SEARAC Supports Senate Introduction of the Health Equity and Accountability Act of 2018
Right step toward health justice for all
Washington, DC– SEARAC applauds Sen. Mazie Hirono’s introduction of the Health Equity and Accountability Act (HEAA) of 2018, following the House introduction by Rep. Barbara Lee in May. This critical piece of legislation would benefit Southeast Asian American (SEAA) communities, as it includes provisions that would improve the collection and reporting of disaggregated data. The bill also creates culturally and linguistically appropriate health and mental health services to address the unique needs of immigrants and refugees.
As the largest refugee community to ever resettle in America’s history, SEAAs experience unique health and mental health challenges resulting from decades of unaddressed trauma and physical impacts of the US-backed war in Southeast Asia. For instance, SEAAs suffer disproportionately from hepatitis B, which can lead to cirrhosis, liver cancer, and liver failure. Hmong and Vietnamese women are at a higher risk of cervical cancer than other racial/ethnic groups.1 Additionally, many community members need support dealing with the physical, mental, and emotional scars from the war.
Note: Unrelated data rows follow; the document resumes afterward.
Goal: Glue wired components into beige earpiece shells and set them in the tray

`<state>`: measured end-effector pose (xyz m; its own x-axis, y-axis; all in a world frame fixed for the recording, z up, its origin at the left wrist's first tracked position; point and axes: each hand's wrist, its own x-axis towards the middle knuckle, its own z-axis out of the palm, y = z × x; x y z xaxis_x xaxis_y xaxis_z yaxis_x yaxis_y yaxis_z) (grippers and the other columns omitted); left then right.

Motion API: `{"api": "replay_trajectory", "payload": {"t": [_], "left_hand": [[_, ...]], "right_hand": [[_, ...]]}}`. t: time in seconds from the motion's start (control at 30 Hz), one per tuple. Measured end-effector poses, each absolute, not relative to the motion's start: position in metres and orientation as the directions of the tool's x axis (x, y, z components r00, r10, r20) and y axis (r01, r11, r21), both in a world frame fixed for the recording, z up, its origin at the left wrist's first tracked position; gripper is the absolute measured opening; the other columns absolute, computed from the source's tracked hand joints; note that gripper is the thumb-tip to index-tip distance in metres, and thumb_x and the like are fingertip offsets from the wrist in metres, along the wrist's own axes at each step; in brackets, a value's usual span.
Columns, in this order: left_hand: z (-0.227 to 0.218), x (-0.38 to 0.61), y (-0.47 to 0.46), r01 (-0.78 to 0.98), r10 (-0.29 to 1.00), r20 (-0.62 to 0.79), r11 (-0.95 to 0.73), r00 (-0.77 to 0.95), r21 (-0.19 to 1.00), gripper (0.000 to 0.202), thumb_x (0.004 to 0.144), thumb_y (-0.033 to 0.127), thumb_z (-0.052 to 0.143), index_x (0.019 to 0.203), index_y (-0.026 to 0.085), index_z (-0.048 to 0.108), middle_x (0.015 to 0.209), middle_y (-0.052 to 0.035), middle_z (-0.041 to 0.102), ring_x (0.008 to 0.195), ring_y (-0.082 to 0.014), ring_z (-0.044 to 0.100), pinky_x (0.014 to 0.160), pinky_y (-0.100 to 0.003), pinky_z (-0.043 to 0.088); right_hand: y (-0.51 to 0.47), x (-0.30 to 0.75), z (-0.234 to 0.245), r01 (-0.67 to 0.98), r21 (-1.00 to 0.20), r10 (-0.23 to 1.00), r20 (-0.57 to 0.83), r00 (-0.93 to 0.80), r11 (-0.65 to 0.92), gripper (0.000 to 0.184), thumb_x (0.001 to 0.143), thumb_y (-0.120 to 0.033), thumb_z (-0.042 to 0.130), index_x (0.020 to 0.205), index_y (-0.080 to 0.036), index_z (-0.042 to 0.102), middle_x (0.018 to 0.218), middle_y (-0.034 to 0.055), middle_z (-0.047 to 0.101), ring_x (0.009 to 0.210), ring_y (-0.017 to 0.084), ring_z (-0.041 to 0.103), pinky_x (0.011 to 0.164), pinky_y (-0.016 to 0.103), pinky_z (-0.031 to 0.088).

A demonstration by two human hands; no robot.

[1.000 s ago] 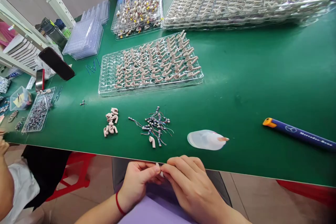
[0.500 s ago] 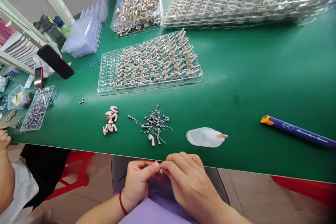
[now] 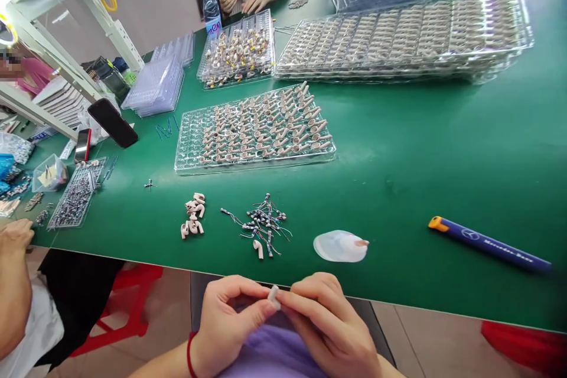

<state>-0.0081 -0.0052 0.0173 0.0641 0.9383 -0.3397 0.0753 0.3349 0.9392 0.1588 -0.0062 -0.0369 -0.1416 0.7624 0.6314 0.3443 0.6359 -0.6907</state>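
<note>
My left hand point(image 3: 234, 319) pinches a small beige earbud shell point(image 3: 274, 297) between thumb and fingers, just over my lap at the table's front edge. On the shell's right side, the fingertips of my right hand point(image 3: 330, 322) press against it; its thumb is mostly hidden. Beyond my hands lie a heap of small wired electronic parts point(image 3: 266, 215) and one loose curved beige shell point(image 3: 258, 249). A group of similar shells point(image 3: 194, 217) is to the left. On the right rests a translucent squeeze bottle point(image 3: 339, 246) lying on its side.
A clear tray of beige shells point(image 3: 257, 127) stands mid-table, with stacked filled trays point(image 3: 407, 35) behind. At right lies a blue stick-shaped thing with an orange end point(image 3: 487, 243). Phones point(image 3: 113, 122) lean at left. Co-workers sit across and at left.
My hands have turned the shell so that more of it shows, and my right fingers have shifted on it. The camera view has tilted up, revealing the person across.
</note>
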Motion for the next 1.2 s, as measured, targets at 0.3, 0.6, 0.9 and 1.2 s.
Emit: {"api": "replay_trajectory", "payload": {"t": [0.3, 0.6, 0.9, 1.2], "left_hand": [[0.018, -0.012, 0.0, 0.201, 0.989, -0.144, 0.134, 0.037, 0.971, 0.01, 0.064, 0.029, 0.085, 0.069, 0.023, 0.079, 0.069, -0.007, 0.074, 0.065, -0.019, 0.066, 0.063, -0.028, 0.052], [0.021, -0.037, 0.03, 0.406, 0.995, 0.063, -0.091, 0.084, 0.909, 0.005, 0.072, 0.027, 0.079, 0.071, 0.023, 0.077, 0.07, -0.004, 0.075, 0.066, -0.0184, 0.069, 0.065, -0.028, 0.054], [0.035, -0.107, 0.198, 0.849, 0.891, 0.43, -0.334, 0.144, 0.408, 0.014, 0.086, 0.025, 0.062, 0.092, 0.023, 0.074, 0.099, -0.0063, 0.076, 0.095, -0.0219, 0.068, 0.089, -0.034, 0.05], [0.036, -0.107, 0.293, 0.911, 0.902, 0.348, -0.346, 0.256, 0.226, 0.015, 0.084, 0.018, 0.063, 0.096, 0.022, 0.072, 0.094, -0.0034, 0.076, 0.092, -0.0189, 0.064, 0.08, -0.028, 0.046]], "right_hand": [[-0.001, 0.158, -0.031, 0.34, -0.696, 0.765, 0.63, -0.131, 0.632, 0.023, 0.086, -0.004, 0.054, 0.099, -0.02, 0.065, 0.076, 0.0029, 0.064, 0.068, 0.015, 0.058, 0.062, 0.03, 0.048], [0.014, 0.157, -0.03, 0.469, -0.677, 0.808, 0.568, -0.157, 0.568, 0.013, 0.094, -0.013, 0.049, 0.099, -0.019, 0.059, 0.082, 0.0047, 0.065, 0.073, 0.015, 0.062, 0.065, 0.027, 0.052], [0.04, 0.138, -0.035, 0.64, -0.529, 0.787, 0.583, -0.203, 0.557, 0.027, 0.1, -0.033, 0.04, 0.101, -0.017, 0.062, 0.077, 0.0048, 0.061, 0.064, 0.017, 0.06, 0.06, 0.031, 0.048], [0.037, 0.143, -0.039, 0.624, -0.495, 0.76, 0.593, -0.266, 0.604, 0.027, 0.102, -0.025, 0.034, 0.1, -0.018, 0.06, 0.08, 0.0048, 0.06, 0.066, 0.014, 0.061, 0.061, 0.027, 0.05]]}}
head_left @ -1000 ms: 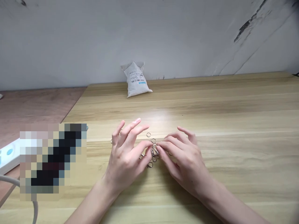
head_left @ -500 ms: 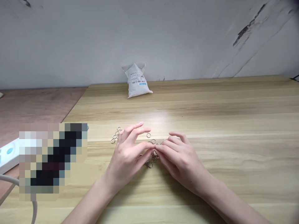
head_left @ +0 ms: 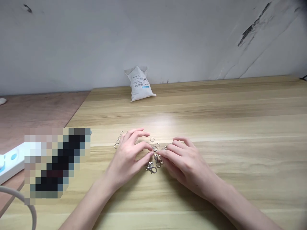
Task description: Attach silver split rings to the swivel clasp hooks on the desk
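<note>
My left hand (head_left: 130,153) has its thumb and index finger pinched at a small silver swivel clasp (head_left: 154,149), with the other fingers raised. Opposite it, the thumb and index fingertips of my right hand (head_left: 183,159) are closed close to the same clasp; what lies in them is too small to make out. Just below the fingertips, more metal swivel clasps (head_left: 151,168) lie in a loose pile on the table. Metal rings lie around the hands: one ring (head_left: 152,140) beyond the fingertips, several rings (head_left: 116,143) left of my left hand, and some partly hidden by my right fingers.
A white plastic package (head_left: 141,84) with a printed label stands at the back of the wooden table (head_left: 227,121), near the marbled wall (head_left: 187,38). On the left are a blurred-out dark object (head_left: 59,163), a white power strip (head_left: 14,158) and a grey cable (head_left: 33,214).
My left hand has shifted slightly left and its fingertips have drawn apart from my right ones, showing the clasp between them. More of the pile below is visible. The view has shifted slightly.
</note>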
A 2005 study in Long Beach found that 62% of older Cambodian adults experience symptoms of post-traumatic stress disorder, and 51% have major depression, compared to 3% of the general population in the United States.2 HEAA would help unmask these disparities through disaggregated data collection and reporting.
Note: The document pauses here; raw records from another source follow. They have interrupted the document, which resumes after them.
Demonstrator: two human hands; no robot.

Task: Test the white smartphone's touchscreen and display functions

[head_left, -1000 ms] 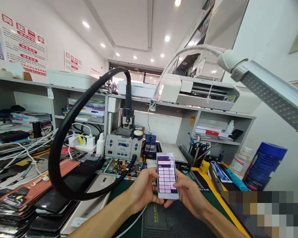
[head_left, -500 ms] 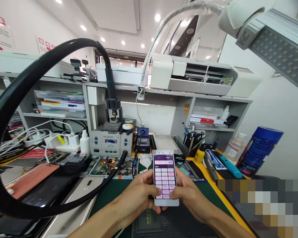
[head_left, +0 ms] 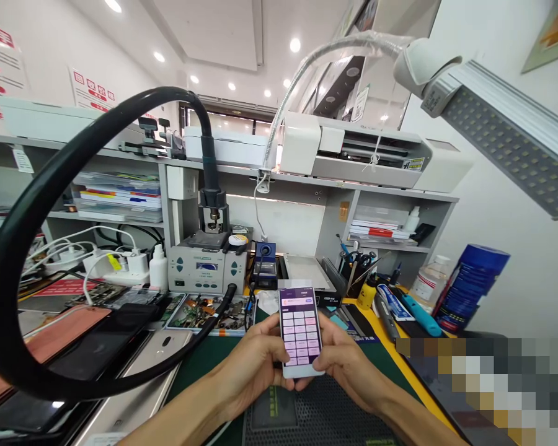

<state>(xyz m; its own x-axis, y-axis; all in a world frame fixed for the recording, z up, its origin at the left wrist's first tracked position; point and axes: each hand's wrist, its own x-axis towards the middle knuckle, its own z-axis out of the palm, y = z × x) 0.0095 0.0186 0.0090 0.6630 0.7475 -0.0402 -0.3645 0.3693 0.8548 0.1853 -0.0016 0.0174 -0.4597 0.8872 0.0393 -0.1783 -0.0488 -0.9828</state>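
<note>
A white smartphone (head_left: 301,328) is held upright between my two hands, its screen lit with rows of pale tiles on purple. My left hand (head_left: 260,356) wraps round its left edge, thumb at the lower left of the screen. On the other edge my right hand (head_left: 341,353) grips it, thumb by the lower right corner. The fingers behind the phone are partly hidden. Below the hands lies a dark perforated mat (head_left: 328,412) on a green work surface (head_left: 204,365).
A thick black hose (head_left: 9,297) loops across the left, joined to a soldering station (head_left: 208,271). Several phones (head_left: 134,378) lie at left. A tray of circuit parts (head_left: 204,311) stands behind my hands. Right are a tool holder (head_left: 360,266), blue can (head_left: 469,288) and overhead lamp (head_left: 506,130).
The view has shifted a little, with the lamp and right-hand items now further left in the picture. The phone appears slightly further left and more tilted, still in both hands.
</note>
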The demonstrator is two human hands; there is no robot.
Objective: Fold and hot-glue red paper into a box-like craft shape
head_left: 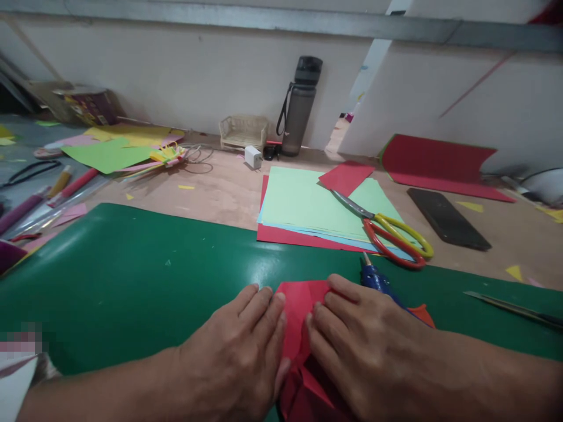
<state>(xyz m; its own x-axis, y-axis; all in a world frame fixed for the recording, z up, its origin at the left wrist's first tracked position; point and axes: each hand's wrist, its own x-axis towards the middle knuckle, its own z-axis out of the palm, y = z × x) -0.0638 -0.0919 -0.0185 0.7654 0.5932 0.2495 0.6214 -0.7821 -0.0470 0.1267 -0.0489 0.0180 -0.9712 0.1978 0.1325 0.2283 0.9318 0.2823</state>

Furthermore, inadequate access to culturally and linguistically competent quality health care lead to SEAA health disparities. According to 2011-2015 US Census estimates, 38.3% of Cambodian, 36.7% of Hmong, 34.5% of Lao, and 48.6% of Vietnamese households speak English less than “very well,” compared to 8.6% of total US households.3 In addition to the linguistic and cultural barriers, many SEAA communities experience poverty at high rates, with 11% of Lao, 13% of Vietnamese, 14.9% of Cambodian, and 16.3% of Hmong still living below the poverty line.4 The combined barriers of limited English proficiency and low income result in the absence of quality care required to treat urgent and chronic conditions.
“SEARAC mobilized support for the Affordable Care Act in 2017 by collecting hundreds of community testimonials through our comment card campaign,” said Quyen Dinh, executive director of SEARAC. “This year, we want to go beyond protecting our health care to fighting for true health equity. HEAA creates systems that are responsive to the unique needs facing our SEAA families and elders so that they are able to heal with dignity. We applaud Sen. Hirono for her leadership and call on all lawmakers to support this historic bill.”
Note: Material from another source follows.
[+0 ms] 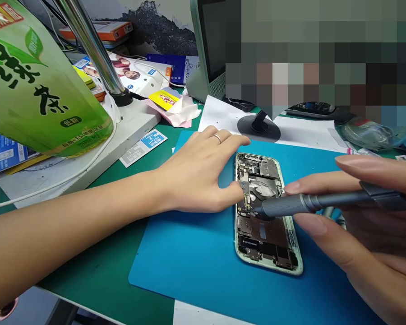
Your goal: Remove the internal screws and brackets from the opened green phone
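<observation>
An opened phone [269, 234] with its circuit boards bare lies on a blue mat [196, 257]. My left hand [199, 174] rests flat on the mat against the phone's left edge, fingers spread, a ring on one finger, thumb touching the frame. My right hand [368, 234] comes in from the right with its fingers closed round a grey pen-shaped screwdriver [311, 204]. The tool's tip touches the phone's inside near the left edge, close to my left thumb.
A large green tea bottle [37, 85] fills the upper left, next to a metal post [91, 45] on a white base. Behind the mat stand a green-cased monitor [206, 49], papers, packets and a cloth. A green cutting mat [98, 271] lies underneath.
</observation>
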The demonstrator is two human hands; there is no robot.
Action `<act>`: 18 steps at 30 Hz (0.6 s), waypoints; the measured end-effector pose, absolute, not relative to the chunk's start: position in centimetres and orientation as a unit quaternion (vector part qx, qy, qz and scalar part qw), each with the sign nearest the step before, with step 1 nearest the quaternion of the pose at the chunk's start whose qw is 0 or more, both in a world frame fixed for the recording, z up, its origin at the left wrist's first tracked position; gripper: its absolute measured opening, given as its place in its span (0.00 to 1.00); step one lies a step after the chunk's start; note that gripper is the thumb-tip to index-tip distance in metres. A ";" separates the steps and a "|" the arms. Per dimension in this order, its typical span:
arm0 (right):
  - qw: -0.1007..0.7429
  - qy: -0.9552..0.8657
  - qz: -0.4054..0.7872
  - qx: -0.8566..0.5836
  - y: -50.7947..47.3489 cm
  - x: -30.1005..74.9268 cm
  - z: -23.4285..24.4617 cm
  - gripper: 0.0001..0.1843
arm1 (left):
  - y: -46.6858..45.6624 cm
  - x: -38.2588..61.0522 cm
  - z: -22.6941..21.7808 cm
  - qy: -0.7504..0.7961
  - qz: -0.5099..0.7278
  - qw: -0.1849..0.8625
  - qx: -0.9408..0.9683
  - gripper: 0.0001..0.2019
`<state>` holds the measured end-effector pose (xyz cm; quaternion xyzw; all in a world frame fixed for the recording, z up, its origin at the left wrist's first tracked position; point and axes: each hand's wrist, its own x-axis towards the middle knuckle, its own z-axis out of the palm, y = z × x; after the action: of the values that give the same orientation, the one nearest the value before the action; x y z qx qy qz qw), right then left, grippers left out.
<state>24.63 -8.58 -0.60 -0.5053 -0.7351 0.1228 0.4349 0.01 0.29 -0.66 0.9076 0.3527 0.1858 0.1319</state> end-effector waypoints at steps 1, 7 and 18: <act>0.434 -0.735 0.118 -0.508 -8.6 24.6 -0.6 0.36 | 0.3 0.0 -0.7 0.351 0.187 0.134 0.908 0.33; 0.444 -0.715 0.136 -0.523 -8.9 24.6 -0.7 0.36 | 0.4 0.0 -0.8 0.345 0.196 0.147 0.906 0.32; 0.454 -0.683 0.151 -0.551 -9.2 25.6 -1.6 0.42 | 0.4 -0.1 -1.0 0.340 0.201 0.156 0.905 0.32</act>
<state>25.59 -9.17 -1.60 -0.5515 -0.6832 0.1514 0.4540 -0.05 0.43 -0.96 0.9052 0.3403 0.2013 0.1560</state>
Call your senators and representative to support the Health Equity and Accountability Act of 2018!
“I am your constituent from (city, state), and I urge you to support the Health Equity and Accountability Act of 2018 (HEAA). As survivors of war and trauma from the US-backed war in Southeast Asia decades ago, many Southeast Asian American families and elders from Laos, Cambodia, and Vietnam continue to suffer with unaddressed physical and mental health issues. Our current health care systems lack an understanding of these disparities and offer little to no culturally and linguistically appropriate care. It is for these reasons that I support HEAA and encourage you to stand with our community by cosponsoring this important bill.”
*If your senator or representative is already co-sponsoring HEAA, remember to thank him or her!
1. Nancy K. Herther, Zha Blong Xiong, Karen Ritsema, Rebecca Vang, and Ri Zheng,”Health Disparities Research in the Hmong American Community: Implications for Practice and Policy,” Hmong Studies Journal no. 13.2 (2010): 1-31.
2. Grant N. Marshall, Terry Schell, Marc N. Elliot, Sarah Megan Berthold, and Chi-Ah Chun, “Mental Health of Cambodian Refugees 2 Decades After Resettlement in the United States,” JAMA, The Journal of the American Medical Association 294, no. 5, (2005): 571-579.
3. American Community Survey (ACS) – U.S. Census Bureau, 2011-2015 5-Year Estimates. Retrieved from https://factfinder.census.gov/faces/tableservices/jsf/pages/productview.xhtml?pid=ACS_15_SPT_DP02&prodType=table.
4. American Community Survey (ACS) – U.S. Census Bureau, 2017 1-year estimates.